• [Problem to work on]
Return the lines below exactly, from the first line to the line that contains "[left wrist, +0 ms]". Leave out pictures.

──────────────────────────────

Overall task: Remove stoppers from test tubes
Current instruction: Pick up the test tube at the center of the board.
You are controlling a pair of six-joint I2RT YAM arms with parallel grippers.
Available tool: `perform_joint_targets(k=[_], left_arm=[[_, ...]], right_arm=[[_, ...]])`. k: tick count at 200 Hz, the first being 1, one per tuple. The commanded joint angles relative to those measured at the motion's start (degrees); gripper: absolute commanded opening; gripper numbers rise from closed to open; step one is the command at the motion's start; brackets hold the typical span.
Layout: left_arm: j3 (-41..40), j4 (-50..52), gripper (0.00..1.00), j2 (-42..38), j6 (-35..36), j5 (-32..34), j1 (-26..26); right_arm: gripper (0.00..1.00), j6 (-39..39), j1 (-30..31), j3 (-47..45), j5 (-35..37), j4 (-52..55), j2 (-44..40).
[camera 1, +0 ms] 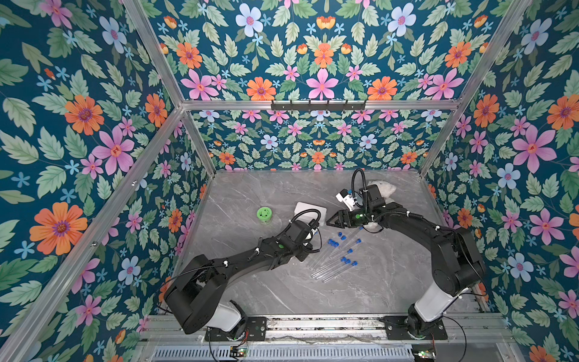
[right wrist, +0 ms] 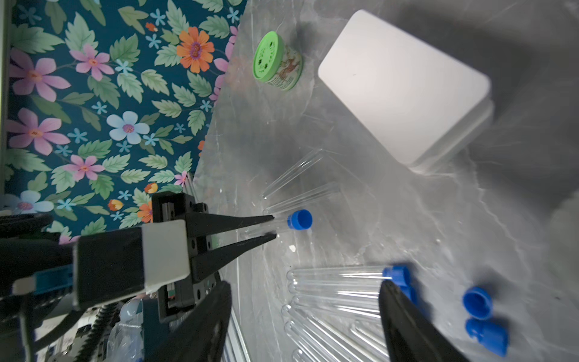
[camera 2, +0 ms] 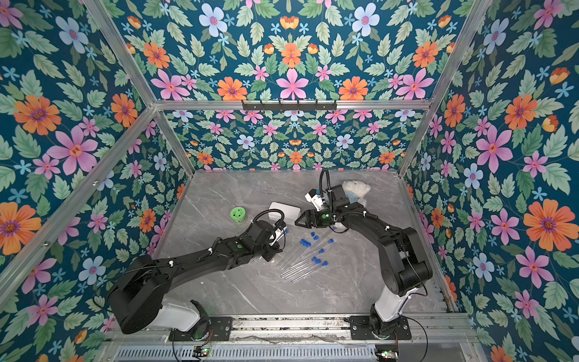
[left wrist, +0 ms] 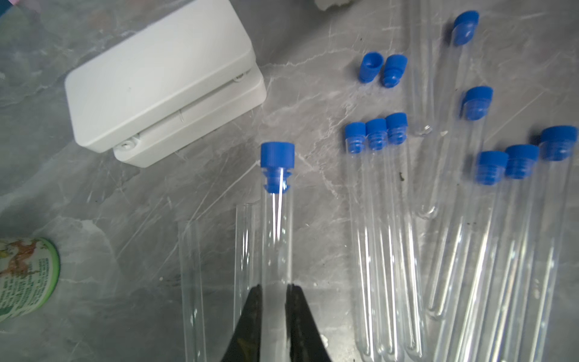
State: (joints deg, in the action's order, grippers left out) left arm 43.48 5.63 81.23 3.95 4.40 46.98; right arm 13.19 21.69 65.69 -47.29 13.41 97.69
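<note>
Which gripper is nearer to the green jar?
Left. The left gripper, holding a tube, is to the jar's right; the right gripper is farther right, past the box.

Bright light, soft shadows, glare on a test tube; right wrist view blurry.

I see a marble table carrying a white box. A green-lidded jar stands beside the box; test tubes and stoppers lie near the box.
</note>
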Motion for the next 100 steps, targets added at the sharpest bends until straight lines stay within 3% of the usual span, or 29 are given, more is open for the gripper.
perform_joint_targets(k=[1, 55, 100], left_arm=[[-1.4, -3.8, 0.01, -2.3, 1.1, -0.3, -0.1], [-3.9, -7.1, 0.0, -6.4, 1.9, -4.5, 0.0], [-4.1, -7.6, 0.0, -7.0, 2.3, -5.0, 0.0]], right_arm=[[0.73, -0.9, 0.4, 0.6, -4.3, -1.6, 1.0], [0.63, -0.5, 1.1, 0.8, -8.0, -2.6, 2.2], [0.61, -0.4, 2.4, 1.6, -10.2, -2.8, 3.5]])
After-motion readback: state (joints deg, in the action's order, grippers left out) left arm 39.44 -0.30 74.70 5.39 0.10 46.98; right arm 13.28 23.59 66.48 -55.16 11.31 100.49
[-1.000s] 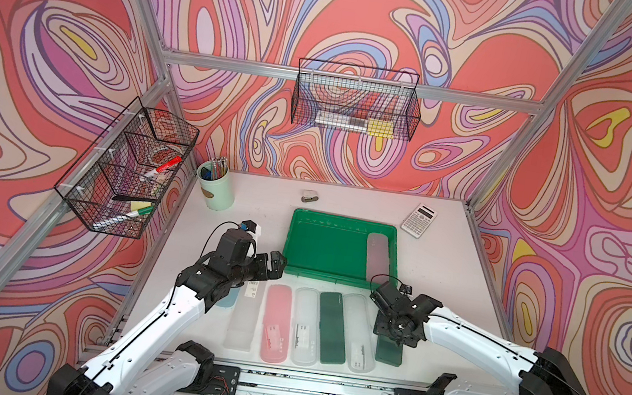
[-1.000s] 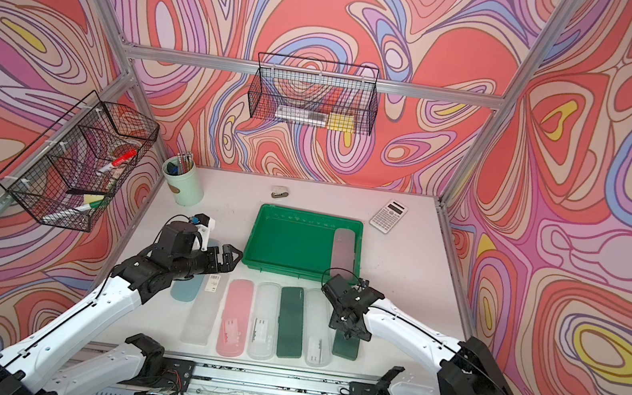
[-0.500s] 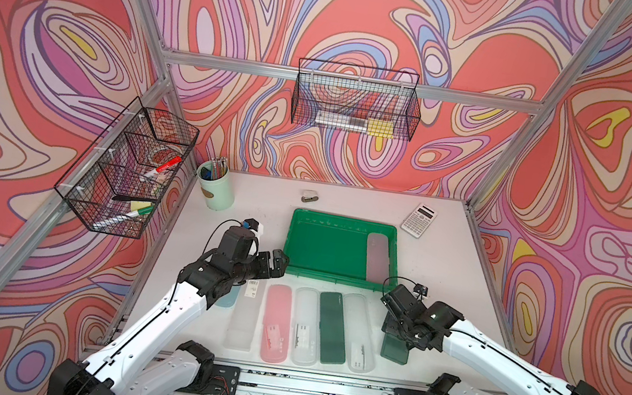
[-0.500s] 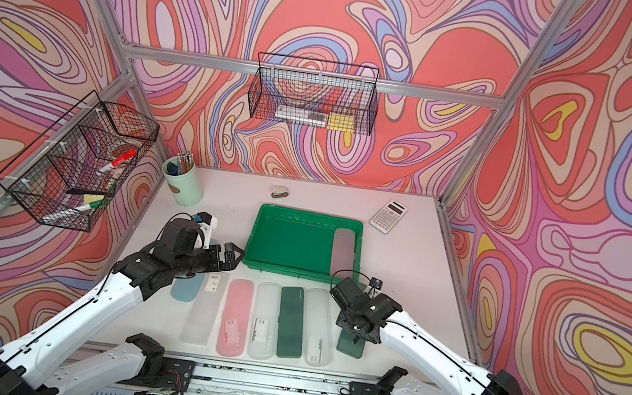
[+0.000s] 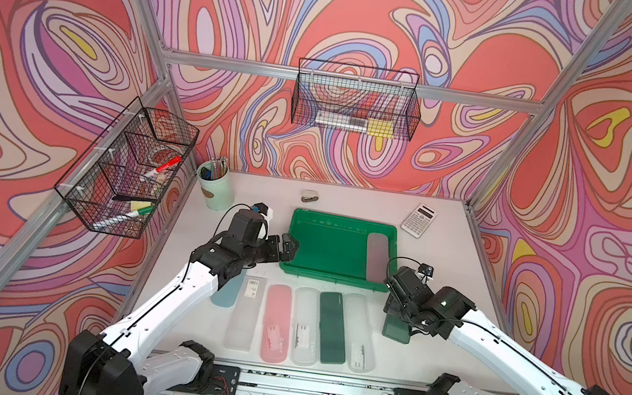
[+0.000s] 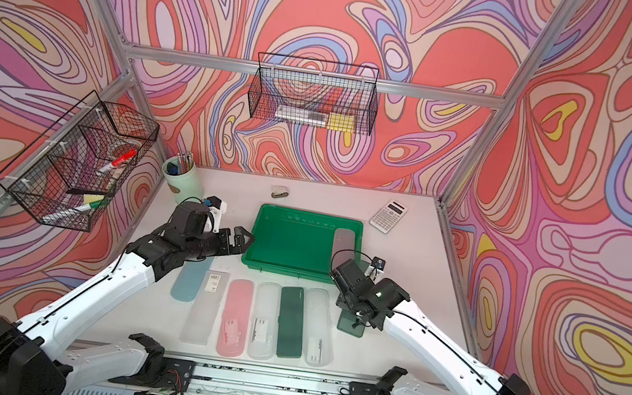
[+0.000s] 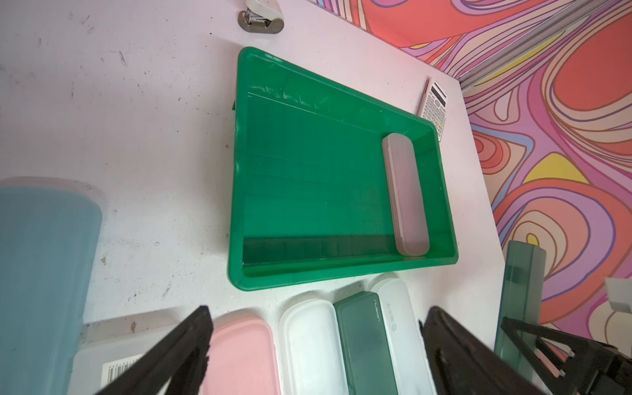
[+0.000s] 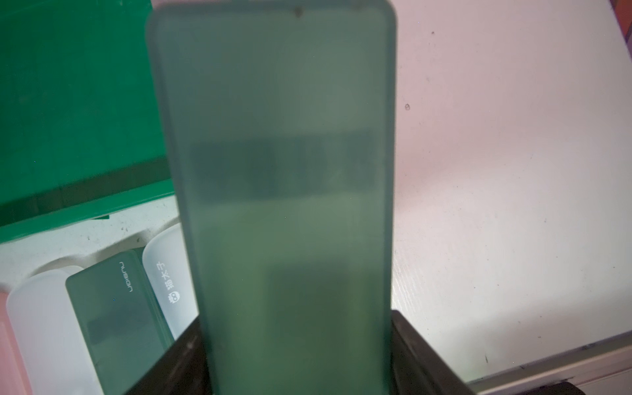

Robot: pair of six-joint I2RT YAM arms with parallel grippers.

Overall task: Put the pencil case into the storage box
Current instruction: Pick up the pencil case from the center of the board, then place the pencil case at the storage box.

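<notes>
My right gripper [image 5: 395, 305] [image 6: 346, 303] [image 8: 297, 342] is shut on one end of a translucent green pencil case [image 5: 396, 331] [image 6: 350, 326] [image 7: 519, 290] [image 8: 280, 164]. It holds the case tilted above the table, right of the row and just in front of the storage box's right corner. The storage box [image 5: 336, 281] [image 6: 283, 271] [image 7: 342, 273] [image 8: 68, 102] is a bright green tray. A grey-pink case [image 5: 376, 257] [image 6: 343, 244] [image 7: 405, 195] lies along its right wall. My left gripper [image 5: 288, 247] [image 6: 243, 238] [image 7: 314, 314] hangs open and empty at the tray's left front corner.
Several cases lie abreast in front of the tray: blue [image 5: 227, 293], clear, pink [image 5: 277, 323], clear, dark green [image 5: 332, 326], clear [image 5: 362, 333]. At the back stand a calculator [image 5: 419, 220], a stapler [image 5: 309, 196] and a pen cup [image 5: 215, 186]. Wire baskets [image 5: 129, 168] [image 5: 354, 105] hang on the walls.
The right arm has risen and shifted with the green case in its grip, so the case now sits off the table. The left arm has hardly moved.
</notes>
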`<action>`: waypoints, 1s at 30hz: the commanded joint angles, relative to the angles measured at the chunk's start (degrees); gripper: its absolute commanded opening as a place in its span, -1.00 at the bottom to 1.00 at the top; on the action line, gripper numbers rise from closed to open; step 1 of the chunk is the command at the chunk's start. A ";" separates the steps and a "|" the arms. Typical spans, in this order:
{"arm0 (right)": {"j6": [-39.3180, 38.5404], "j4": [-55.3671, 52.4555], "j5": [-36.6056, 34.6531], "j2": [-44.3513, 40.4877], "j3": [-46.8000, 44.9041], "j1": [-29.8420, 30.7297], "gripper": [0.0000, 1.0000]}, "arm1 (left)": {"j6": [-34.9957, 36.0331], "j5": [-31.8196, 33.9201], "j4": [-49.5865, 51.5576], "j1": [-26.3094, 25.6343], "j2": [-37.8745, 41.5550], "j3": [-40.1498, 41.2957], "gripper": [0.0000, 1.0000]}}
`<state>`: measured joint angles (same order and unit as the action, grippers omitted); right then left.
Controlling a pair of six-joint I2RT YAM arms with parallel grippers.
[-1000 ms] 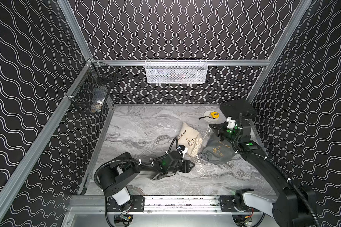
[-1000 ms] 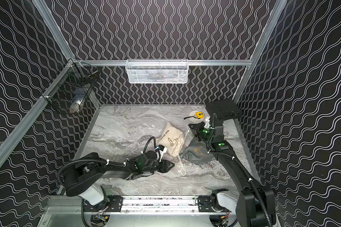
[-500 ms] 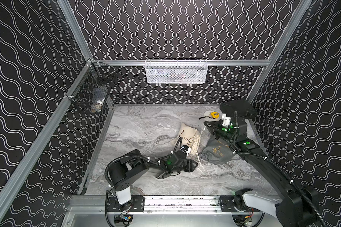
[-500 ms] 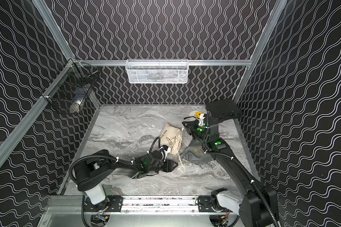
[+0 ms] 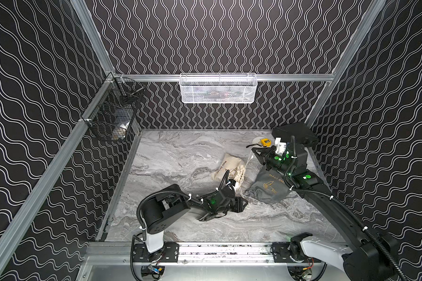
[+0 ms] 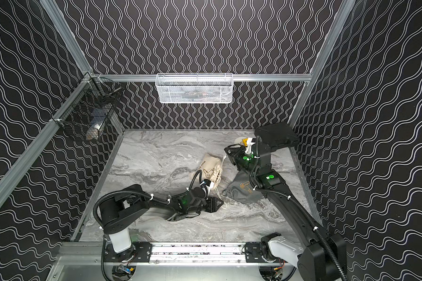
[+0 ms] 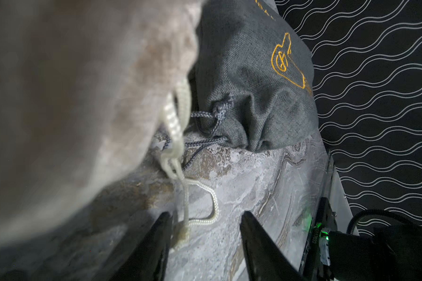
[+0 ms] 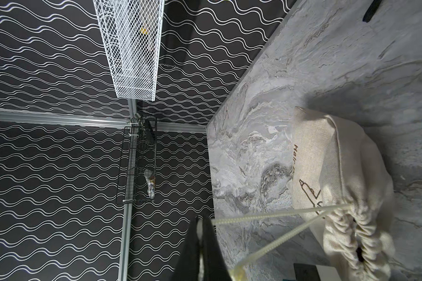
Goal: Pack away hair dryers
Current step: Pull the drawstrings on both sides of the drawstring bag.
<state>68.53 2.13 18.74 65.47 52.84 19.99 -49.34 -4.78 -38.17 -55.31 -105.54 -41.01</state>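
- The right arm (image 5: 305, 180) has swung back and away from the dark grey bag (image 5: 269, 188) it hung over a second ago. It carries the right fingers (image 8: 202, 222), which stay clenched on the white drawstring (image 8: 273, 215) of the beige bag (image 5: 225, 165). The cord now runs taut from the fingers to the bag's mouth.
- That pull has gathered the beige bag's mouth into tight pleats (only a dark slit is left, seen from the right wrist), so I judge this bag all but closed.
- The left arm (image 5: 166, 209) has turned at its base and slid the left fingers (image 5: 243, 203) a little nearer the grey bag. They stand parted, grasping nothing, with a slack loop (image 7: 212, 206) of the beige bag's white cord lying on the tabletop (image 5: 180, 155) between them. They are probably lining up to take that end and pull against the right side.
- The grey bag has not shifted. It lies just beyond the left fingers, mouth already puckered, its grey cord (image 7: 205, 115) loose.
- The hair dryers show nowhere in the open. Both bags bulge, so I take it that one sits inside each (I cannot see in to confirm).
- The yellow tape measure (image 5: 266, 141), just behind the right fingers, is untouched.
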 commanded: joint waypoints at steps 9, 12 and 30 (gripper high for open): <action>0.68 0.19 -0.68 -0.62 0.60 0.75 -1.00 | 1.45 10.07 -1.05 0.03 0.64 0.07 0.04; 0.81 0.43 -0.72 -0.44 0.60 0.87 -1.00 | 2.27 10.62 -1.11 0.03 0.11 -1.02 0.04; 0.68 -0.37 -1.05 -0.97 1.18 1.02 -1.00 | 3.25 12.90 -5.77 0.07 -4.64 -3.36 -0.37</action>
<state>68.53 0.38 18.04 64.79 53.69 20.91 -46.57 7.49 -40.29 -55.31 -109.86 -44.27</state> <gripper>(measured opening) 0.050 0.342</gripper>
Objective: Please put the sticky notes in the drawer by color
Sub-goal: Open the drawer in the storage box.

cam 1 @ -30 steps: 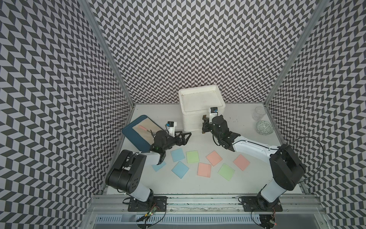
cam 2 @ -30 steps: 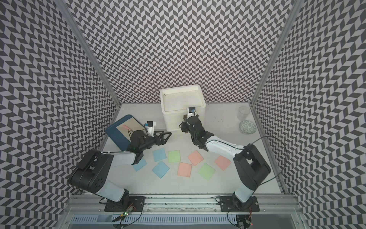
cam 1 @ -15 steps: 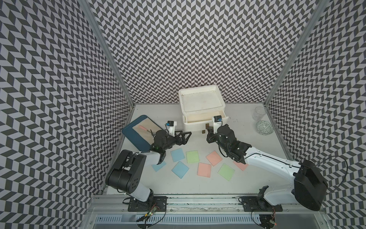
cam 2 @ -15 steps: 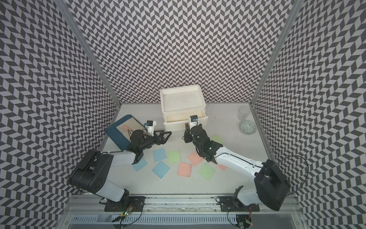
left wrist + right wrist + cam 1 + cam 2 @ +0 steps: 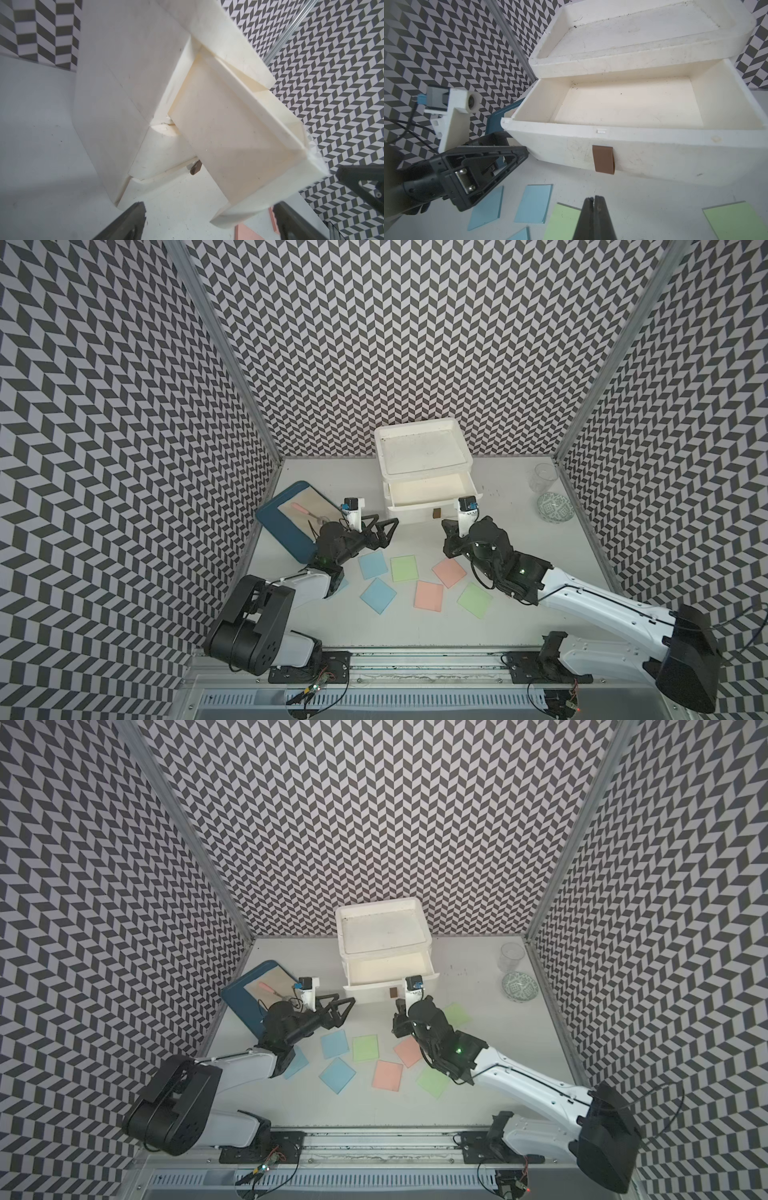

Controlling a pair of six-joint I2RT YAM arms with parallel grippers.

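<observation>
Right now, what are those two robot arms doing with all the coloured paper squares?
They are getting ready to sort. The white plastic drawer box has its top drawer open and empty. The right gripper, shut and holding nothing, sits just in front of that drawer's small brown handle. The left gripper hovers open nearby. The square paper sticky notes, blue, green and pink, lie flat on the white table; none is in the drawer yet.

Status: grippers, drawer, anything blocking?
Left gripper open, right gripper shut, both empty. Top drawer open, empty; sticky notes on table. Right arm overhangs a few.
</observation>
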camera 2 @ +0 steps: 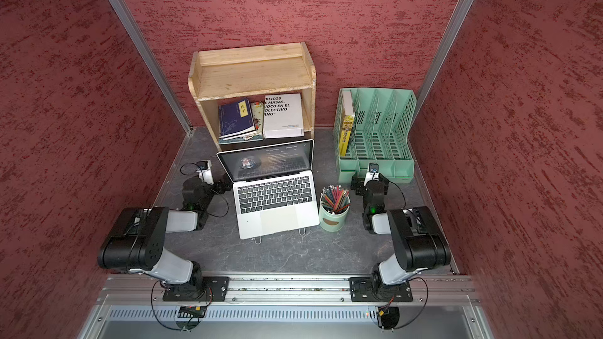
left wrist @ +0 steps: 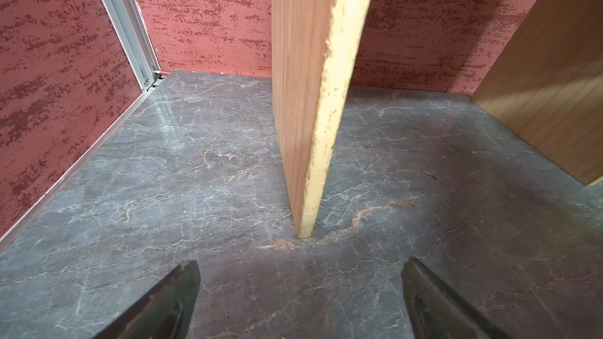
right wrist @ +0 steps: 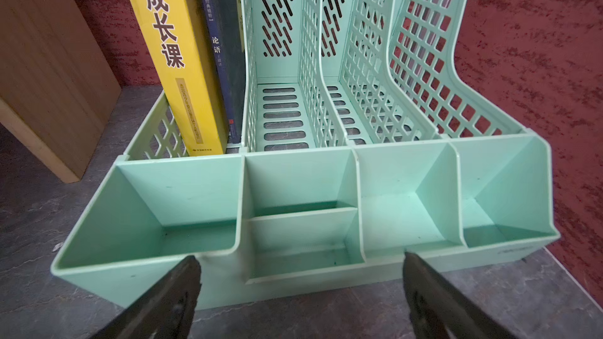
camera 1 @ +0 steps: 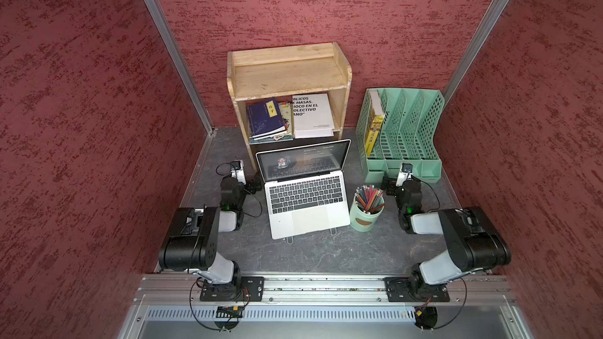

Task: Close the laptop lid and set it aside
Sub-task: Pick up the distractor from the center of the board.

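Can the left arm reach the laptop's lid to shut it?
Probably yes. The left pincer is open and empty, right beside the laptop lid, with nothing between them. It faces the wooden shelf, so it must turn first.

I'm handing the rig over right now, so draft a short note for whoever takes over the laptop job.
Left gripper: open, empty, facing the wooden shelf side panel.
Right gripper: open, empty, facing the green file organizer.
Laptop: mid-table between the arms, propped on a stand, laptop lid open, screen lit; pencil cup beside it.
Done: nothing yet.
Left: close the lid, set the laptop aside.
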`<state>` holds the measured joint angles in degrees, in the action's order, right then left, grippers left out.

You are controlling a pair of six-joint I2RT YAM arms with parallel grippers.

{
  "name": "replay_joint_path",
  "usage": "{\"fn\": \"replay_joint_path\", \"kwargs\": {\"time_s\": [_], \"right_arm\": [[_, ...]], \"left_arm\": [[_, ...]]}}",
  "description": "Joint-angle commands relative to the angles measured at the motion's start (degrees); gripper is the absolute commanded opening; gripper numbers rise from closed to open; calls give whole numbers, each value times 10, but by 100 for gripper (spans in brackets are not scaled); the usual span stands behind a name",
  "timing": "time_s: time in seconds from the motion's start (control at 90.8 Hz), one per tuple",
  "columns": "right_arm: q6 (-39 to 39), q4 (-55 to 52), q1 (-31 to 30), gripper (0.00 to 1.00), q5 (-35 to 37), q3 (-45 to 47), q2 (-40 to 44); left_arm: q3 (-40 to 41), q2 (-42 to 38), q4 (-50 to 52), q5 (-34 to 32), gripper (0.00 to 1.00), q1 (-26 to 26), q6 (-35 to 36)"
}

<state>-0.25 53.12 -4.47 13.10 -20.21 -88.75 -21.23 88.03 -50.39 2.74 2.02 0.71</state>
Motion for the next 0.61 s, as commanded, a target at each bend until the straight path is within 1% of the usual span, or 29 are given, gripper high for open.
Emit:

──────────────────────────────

• [Completed exercise]
Overall task: Remove stoppers from test tubes
Current instruction: Pick up the test tube at the center of the board.
You are controlling a pair of six-joint I2RT YAM arms with parallel grippers.
Available tool: `perform_joint_targets(k=[_], left_arm=[[_, ...]], right_arm=[[_, ...]])`. k: tick count at 200 Hz, the first being 1, one per tuple. The commanded joint angles relative to those measured at the motion's start (degrees); gripper: absolute commanded opening; gripper numbers rise from closed to open; step one is the command at the motion's start; brackets hold the typical span.
Layout: left_arm: j3 (-41..40), j4 (-50..52), gripper (0.00..1.00), j2 (-42..38), j6 (-35..36), j5 (-32..34), j1 (-26..26); right_arm: gripper (0.00..1.00), j6 (-39..39), j1 (-30..31), j3 (-47..45), j5 (-35..37), j4 (-52..55), j2 (-44..40).
[camera 1, +0 ms] 
[right wrist, +0 ms] 
[camera 2, +0 ms] 
[left wrist, +0 ms] 

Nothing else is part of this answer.